Manual of CLI options#
mbrs-generate#
usage: mbrs-generate [-h] [--config_path Path] [--plugin_dir Path]
[-o FileType('w')] [--lprobs [FileType('w')]]
[--length_normalized_lprobs [FileType('w')]] [-m str]
[-n int] [-s {,eps}] [--beam_size int] [-e float]
[--lang_pair str] [--max_length int] [--min_length int]
[--length_penalty [float]] [--batch_size int]
[--sampling_size int] [--unique bool] [--retry int]
[--fp16 bool] [--bf16 bool] [--cpu bool] [--seed int]
[-q bool] [--report FileType('w')]
[--report_format {asciidoc,double_grid,double_outline,fancy_grid,fancy_outline,github,grid,heavy_grid,heavy_outline,html,jira,latex,latex_booktabs,latex_longtable,latex_raw,mediawiki,mixed_grid,mixed_outline,moinmoin,orgtbl,outline,pipe,plain,presto,pretty,psql,rounded_grid,rounded_outline,rst,simple,simple_grid,simple_outline,textile,tsv,unsafehtml,youtrack}]
[-w int]
[FileType('r', encoding='utf-8')]
Named Arguments#
- --config_path
Path to a config file containing default values to use.
- --plugin_dir
Path to a directory containing user defined plugins.
GenerationArguments [‘generation’]#
Generation arguments.
- generation.input
Input file.
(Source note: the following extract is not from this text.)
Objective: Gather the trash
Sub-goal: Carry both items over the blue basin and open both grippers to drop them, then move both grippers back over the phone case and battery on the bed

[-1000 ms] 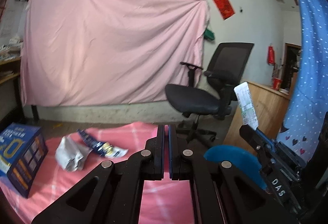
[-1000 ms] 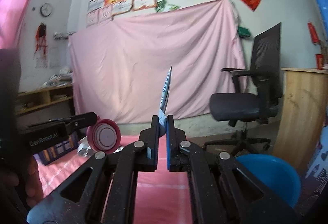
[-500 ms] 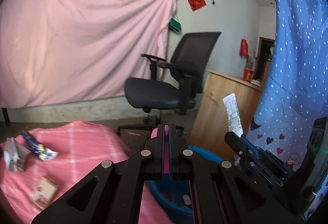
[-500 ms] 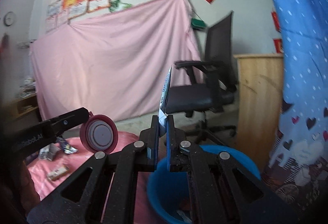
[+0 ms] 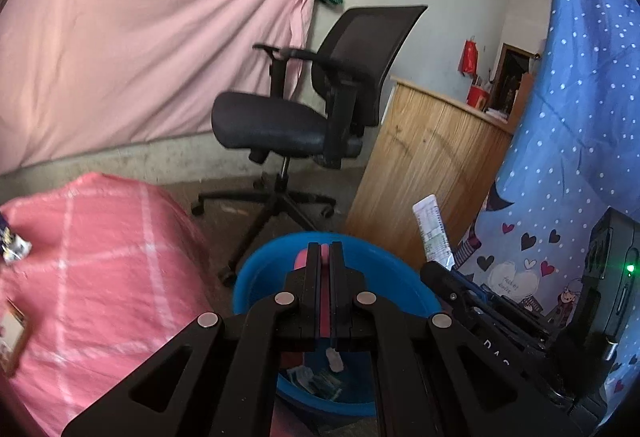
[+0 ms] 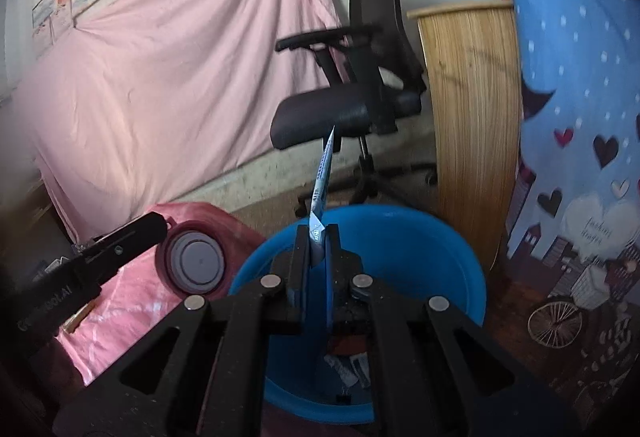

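Note:
My left gripper (image 5: 325,250) is shut on a pink round lid (image 6: 196,264), seen edge-on as a pink strip (image 5: 325,301) between its jaws. My right gripper (image 6: 318,233) is shut on a white and blue paper slip (image 6: 322,177) that stands up from its jaws; the left wrist view also shows this paper slip (image 5: 433,233) at the right. Both grippers hang over a blue basin (image 6: 424,249), whose rim (image 5: 260,271) is just past the left fingertips. Several scraps of trash (image 5: 316,381) lie in its bottom.
A pink checked cloth (image 5: 104,237) covers the table at left, with a wrapper (image 5: 10,245) and a small card (image 5: 12,333) on it. A black office chair (image 5: 304,117) stands behind the basin. A wooden counter (image 5: 432,165) and a blue curtain (image 5: 580,117) close the right side.
Both grippers have swung right and down, from over the pink table to over the blue basin. Each keeps hold of its item.

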The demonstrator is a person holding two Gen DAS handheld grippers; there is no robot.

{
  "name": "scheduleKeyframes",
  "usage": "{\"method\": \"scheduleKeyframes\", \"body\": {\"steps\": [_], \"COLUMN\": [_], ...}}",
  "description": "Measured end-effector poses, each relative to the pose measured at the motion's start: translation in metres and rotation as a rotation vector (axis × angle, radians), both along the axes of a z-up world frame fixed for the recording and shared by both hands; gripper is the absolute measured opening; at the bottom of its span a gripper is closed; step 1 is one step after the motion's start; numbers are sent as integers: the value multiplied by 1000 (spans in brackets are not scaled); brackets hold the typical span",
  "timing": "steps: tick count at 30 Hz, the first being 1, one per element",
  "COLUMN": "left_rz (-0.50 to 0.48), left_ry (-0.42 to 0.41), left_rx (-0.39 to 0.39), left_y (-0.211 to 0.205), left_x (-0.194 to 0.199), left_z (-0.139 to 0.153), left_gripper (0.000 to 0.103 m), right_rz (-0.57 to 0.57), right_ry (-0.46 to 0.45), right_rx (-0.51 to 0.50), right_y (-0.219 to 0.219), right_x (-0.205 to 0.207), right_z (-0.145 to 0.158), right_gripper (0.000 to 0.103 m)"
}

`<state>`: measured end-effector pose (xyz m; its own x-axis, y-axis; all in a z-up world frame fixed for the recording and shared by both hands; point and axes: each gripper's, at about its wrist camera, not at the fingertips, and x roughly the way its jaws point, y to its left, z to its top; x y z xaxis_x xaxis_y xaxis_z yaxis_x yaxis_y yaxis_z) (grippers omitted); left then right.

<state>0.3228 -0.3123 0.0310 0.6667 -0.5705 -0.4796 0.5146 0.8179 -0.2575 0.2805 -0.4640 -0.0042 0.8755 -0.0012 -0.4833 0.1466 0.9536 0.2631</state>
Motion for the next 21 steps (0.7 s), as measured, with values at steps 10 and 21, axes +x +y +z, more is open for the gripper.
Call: {"method": "scheduleKeyframes", "body": {"steps": [10,21], "left_rz": [-8,29], "left_ry": [102,91], "left_rx": [24,23], "left_y": [-7,5], "left_x": [15,14], "left_z": [-19,-14], "left_gripper": [2,2], "right_rz": [-3,0], "right_ry": [59,25], "right_rx": [37,20], "right_y": [-9,-5], "right_x": [9,7], "right_z": [-10,-5], "right_gripper": [25,27]}}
If not specified, read from stdin.
Default:
-- -o, --output
Output file.
Default:
-- --lprobs
Reference log-probabilities file. This option is typically used for the model-based estimation.
- --length_normalized_lprobs
Length-normalized reference log-probabilities file. This option is typically used for the model-based estimation.
- -m, --model
Model name or path.
Default:
'facebook/m2m100_418M'- -n, --num_candidates
Number of candidates to be returned.
Default:
1- -s, --sampling
Possible choices: , eps
Sampling method.
Default:
''- --beam_size
Beam size.
Default:
5- -e, --eps, --epsilon
Cutoff parameter for epsilon sampling.
Default:
0.02- --lang_pair
Language code pair. Some models like M2M100 uses this information.
Default:
'en-de'- --max_length
Maximum length of an output sentence.
Default:
1024- --min_length
Minimum length of an output sentence.
Default:
1- --length_penalty
Length penalty.
- --batch_size
Batch size.
Default:
1- --sampling_size
Sampling size in a single inference. The model generates this number of samples at a time until the total number of samples reaches –num_candidates.
Default:
8- --unique, --nounique
Generate unique sentences for each input. (default: False)
Default:
False- --retry
Retry to do sampling N times when generate unique sentences. If no unique sentences are found after this number of attempts, non-unique sentences will be included in outputs.
Default:
100- --fp16, --nofp16
Use float16. (default: False)
Default:
False- --bf16, --nobf16
Use bfloat16. (default: False)
Default:
False- --cpu, --nocpu
Force to use CPU. (default: False)
Default:
False- --seed
Random number seed.
Default:
0- -q, --quiet, --noq, --noquiet
No report statistics.. (default: False)
Default:
False- --report
Report file.
Default:
-- --report_format
Possible choices: asciidoc, double_grid, double_outline, fancy_grid, fancy_outline, github, grid, heavy_grid, heavy_outline, html, jira, latex, latex_booktabs, latex_longtable, latex_raw, mediawiki, mixed_grid, mixed_outline, moinmoin, orgtbl, outline, pipe, plain, presto, pretty, psql, rounded_grid, rounded_outline, rst, simple, simple_grid, simple_outline, textile, tsv, unsafehtml, youtrack
Report runtime statistics with the given format.
Default:
'rounded_outline'- -w, --width
Number of digits for values of float point.
Default:
1
mbrs-decode#
usage: mbrs-decode [-h] [--config_path Path] [--plugin_dir Path] -n int
[-s [str]] [-r [str]] [--reference_lprobs [str]]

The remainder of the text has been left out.